## WORK ORDER
Every line in the listing below from the one with "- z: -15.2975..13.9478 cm" through the one with "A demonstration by" is to be reproduced exactly, both ends included; leave out the rest.

## EXERCISE DATA
[Start of section]

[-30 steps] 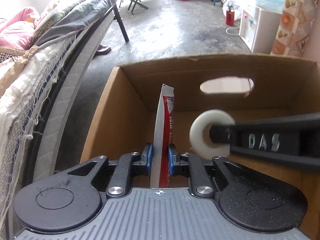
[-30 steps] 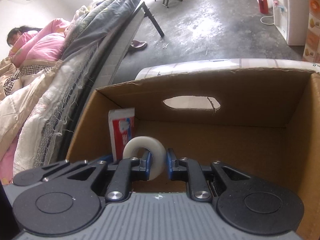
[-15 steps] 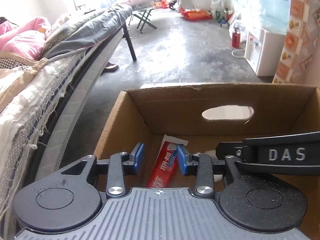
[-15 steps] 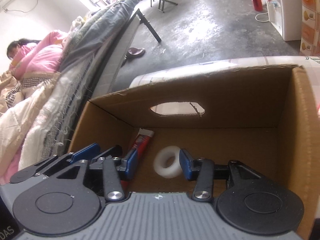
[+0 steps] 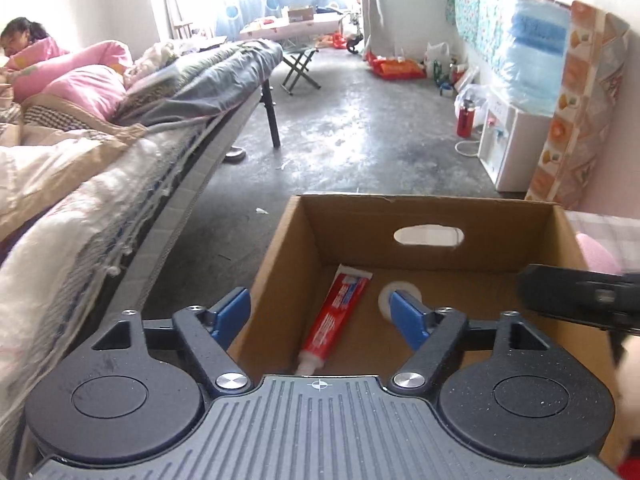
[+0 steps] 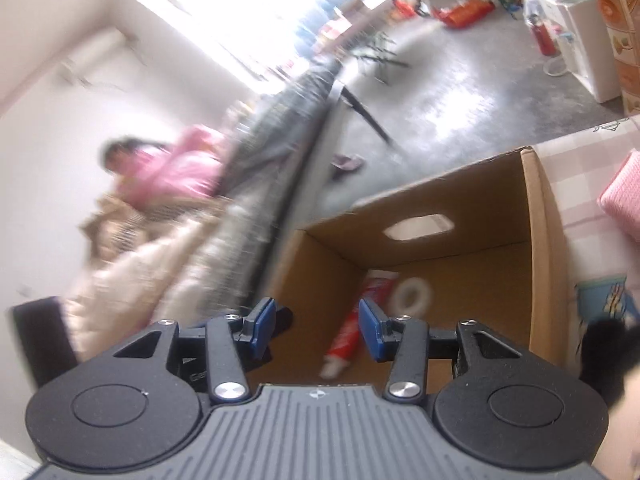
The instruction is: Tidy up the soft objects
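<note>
A red and white toothpaste tube (image 5: 337, 313) lies flat on the floor of the open cardboard box (image 5: 434, 210). A white tape roll (image 5: 387, 295) lies beside it to the right, partly hidden by my left finger. My left gripper (image 5: 320, 314) is open and empty, above the box's near left corner. My right gripper (image 6: 317, 330) is open and empty, tilted, above the box's left wall (image 6: 316, 276); the tube (image 6: 352, 330) and the roll (image 6: 412, 294) show in that blurred view. The right gripper's body (image 5: 580, 294) shows at the right edge of the left wrist view.
A bed (image 5: 120, 160) with bedding and a person in pink (image 5: 36, 56) runs along the left. A pink cloth (image 6: 622, 196) lies on a checked surface (image 6: 580, 160) right of the box. A water dispenser (image 5: 516, 148) and a folding stool (image 5: 300, 68) stand on the concrete floor.
Both grippers opened and let go: the toothpaste tube and tape roll now lie in the box. Both grippers have lifted up and back; the right one swung and tilted left.
</note>
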Action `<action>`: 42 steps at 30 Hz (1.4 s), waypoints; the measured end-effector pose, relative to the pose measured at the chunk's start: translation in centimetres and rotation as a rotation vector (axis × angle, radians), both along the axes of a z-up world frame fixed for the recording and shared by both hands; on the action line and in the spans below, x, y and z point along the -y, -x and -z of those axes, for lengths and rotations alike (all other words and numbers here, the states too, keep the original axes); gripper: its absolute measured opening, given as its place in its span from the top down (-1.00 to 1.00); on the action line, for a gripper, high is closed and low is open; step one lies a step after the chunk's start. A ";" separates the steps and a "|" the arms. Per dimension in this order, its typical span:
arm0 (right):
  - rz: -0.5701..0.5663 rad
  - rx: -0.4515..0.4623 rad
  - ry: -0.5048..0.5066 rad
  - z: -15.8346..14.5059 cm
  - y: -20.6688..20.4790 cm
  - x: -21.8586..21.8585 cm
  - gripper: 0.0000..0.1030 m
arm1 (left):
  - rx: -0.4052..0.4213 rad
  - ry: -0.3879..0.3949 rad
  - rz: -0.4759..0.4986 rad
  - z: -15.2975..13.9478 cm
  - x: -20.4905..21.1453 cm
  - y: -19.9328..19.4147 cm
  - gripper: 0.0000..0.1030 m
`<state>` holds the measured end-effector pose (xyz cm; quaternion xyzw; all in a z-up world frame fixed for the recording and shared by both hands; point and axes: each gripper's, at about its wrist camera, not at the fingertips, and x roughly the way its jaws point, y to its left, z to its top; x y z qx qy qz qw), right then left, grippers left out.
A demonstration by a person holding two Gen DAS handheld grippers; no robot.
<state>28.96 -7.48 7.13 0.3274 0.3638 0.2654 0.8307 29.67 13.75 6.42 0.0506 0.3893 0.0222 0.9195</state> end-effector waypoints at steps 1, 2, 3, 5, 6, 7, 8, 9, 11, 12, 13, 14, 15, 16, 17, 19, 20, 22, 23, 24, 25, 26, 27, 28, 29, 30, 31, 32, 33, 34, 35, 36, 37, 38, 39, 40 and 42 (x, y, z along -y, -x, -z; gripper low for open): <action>-0.001 0.029 -0.014 -0.6 1.4 0.4 0.05 | 0.005 0.002 -0.001 -0.6 -0.2 0.9 -0.68; -0.012 0.067 -0.031 -1.3 3.0 0.9 0.05 | 0.012 0.006 0.000 -1.2 -0.5 1.9 -0.73; -0.019 0.096 -0.046 -1.9 4.4 1.4 0.05 | 0.020 0.010 0.000 -1.9 -0.8 3.0 -0.82; -0.048 0.157 -0.070 -3.2 7.6 2.4 0.05 | 0.042 0.033 -0.007 -3.3 -1.5 5.5 -0.88; -0.060 0.181 -0.077 -3.6 9.0 2.9 0.05 | 0.052 0.050 -0.011 -4.0 -1.8 6.7 -0.89; -0.083 0.210 -0.084 -4.1 10.7 3.6 0.05 | 0.063 0.068 -0.016 -4.8 -2.3 8.1 -0.90; -0.101 0.232 -0.094 -4.4 12.4 4.4 0.05 | 0.073 0.087 -0.022 -5.4 -2.6 9.4 -0.91; -0.115 0.253 -0.100 -4.7 13.9 5.2 0.05 | 0.084 0.103 -0.025 -6.1 -2.9 10.8 -0.92; -0.151 0.309 -0.094 -5.5 17.3 7.3 0.05 | 0.101 0.132 -0.029 -7.2 -3.6 13.6 -0.92; -0.165 0.327 -0.088 -5.7 18.8 8.3 0.05 | 0.111 0.145 -0.027 -7.7 -3.7 15.0 -0.92; -0.184 0.349 -0.076 -6.1 20.5 9.4 0.04 | 0.119 0.152 -0.028 -8.2 -3.9 16.3 -0.93; -0.204 0.367 -0.065 -6.3 21.9 10.4 0.02 | 0.124 0.155 -0.028 -8.6 -4.0 17.4 -0.93; -0.227 0.379 -0.051 -6.4 23.7 11.3 0.01 | 0.132 0.159 -0.023 -9.0 -4.0 18.5 -0.94; -0.252 0.382 -0.035 -6.3 25.2 12.2 -0.03 | 0.144 0.165 -0.019 -9.4 -4.1 19.6 -0.94; -0.274 0.374 -0.018 -6.1 26.2 12.9 -0.06 | 0.156 0.170 -0.015 -9.6 -4.2 20.5 -0.94; -0.319 0.316 0.023 -4.8 28.3 13.5 -0.07 | 0.177 0.177 -0.004 -9.8 -4.2 22.1 -0.94; -0.332 0.276 0.048 -4.0 28.9 13.5 -0.07 | 0.187 0.178 0.003 -9.8 -4.2 22.5 -0.95; -0.346 0.161 0.108 -1.0 29.9 12.6 -0.08 | 0.204 0.173 0.023 -9.4 -3.9 23.2 -0.94; -0.360 0.098 0.126 0.6 30.1 12.0 -0.08 | 0.210 0.172 0.028 -9.2 -3.8 23.6 -0.94; -0.379 0.032 0.138 2.5 30.3 11.3 -0.08 | 0.216 0.175 0.038 -8.9 -3.8 23.8 -0.94; -0.390 -0.042 0.155 4.7 30.4 10.3 -0.08 | 0.220 0.179 0.052 -8.6 -3.8 23.9 -0.94; -0.407 -0.116 0.178 6.9 30.5 9.4 -0.07 | 0.220 0.183 0.060 -8.2 -3.8 23.9 -0.94; -0.424 -0.181 0.203 8.9 30.4 8.5 -0.06 | 0.221 0.185 0.059 -7.8 -3.9 24.0 -0.94; -0.442 -0.236 0.235 11.0 30.3 7.5 -0.06 | 0.222 0.187 0.060 -7.5 -4.1 24.0 -0.94; -0.460 -0.277 0.265 12.7 30.1 6.7 -0.04 | 0.221 0.189 0.064 -7.2 -4.3 23.8 -0.94; -0.476 -0.329 0.303 14.7 29.9 6.0 -0.03 | 0.217 0.191 0.065 -6.9 -4.5 23.7 -0.94; -0.488 -0.380 0.349 16.5 29.4 5.2 -0.03 | 0.210 0.193 0.062 -6.6 -4.7 23.7 -0.94; -0.503 -0.421 0.382 18.2 29.1 4.6 -0.03 | 0.206 0.194 0.056 -6.4 -5.0 23.5 -0.94; -0.517 -0.460 0.402 19.7 28.8 3.9 -0.03 | 0.203 0.193 0.053 -6.1 -5.3 23.4 -0.94; -0.537 -0.502 0.427 21.3 28.6 3.2 -0.03 | 0.200 0.189 0.050 -5.9 -5.5 23.2 -0.94; -0.570 -0.543 0.467 23.0 28.6 2.4 -0.02 | 0.199 0.185 0.045 -5.7 -5.8 23.1 -0.94; -0.585 -0.571 0.504 24.5 28.5 1.6 -0.02 | 0.198 0.185 0.041 -5.4 -6.1 23.1 -0.94; -0.586 -0.613 0.539 26.3 28.4 1.0 -0.03 | 0.196 0.188 0.038 -5.2 -6.4 23.0 -0.94; -0.592 -0.683 0.553 28.5 28.3 0.5 -0.02 | 0.193 0.193 0.034 -4.9 -6.7 22.9 -0.94; -0.581 -0.747 0.566 30.5 28.1 0.2 -0.01 | 0.188 0.198 0.030 -4.6 -6.9 22.5 -0.94; -0.559 -0.801 0.598 32.4 28.1 0.1 -0.02 | 0.181 0.204 0.025 -4.3 -7.2 22.2 -0.94; -0.541 -0.889 0.665 36.4 28.7 -0.2 -0.01 | 0.173 0.224 0.015 -3.9 -7.4 21.7 -0.94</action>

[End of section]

## REPLY
  - z: -15.2975..13.9478 cm
  - x: -20.4905..21.1453 cm
  - y: -19.9328..19.4147 cm
  - gripper: 0.0000..0.1030 m
`<state>` holds the measured end-effector pose (xyz cm; quaternion xyzw; all in a z-up world frame fixed for the recording and shared by both hands; point and axes: each gripper's, at about its wrist camera, not at the fingertips, and x roughly the way its jaws point, y to its left, z to its top; x y z qx qy qz qw), right then left, grippers left out.
A demonstration by a person holding two Gen DAS handheld grippers; no robot.

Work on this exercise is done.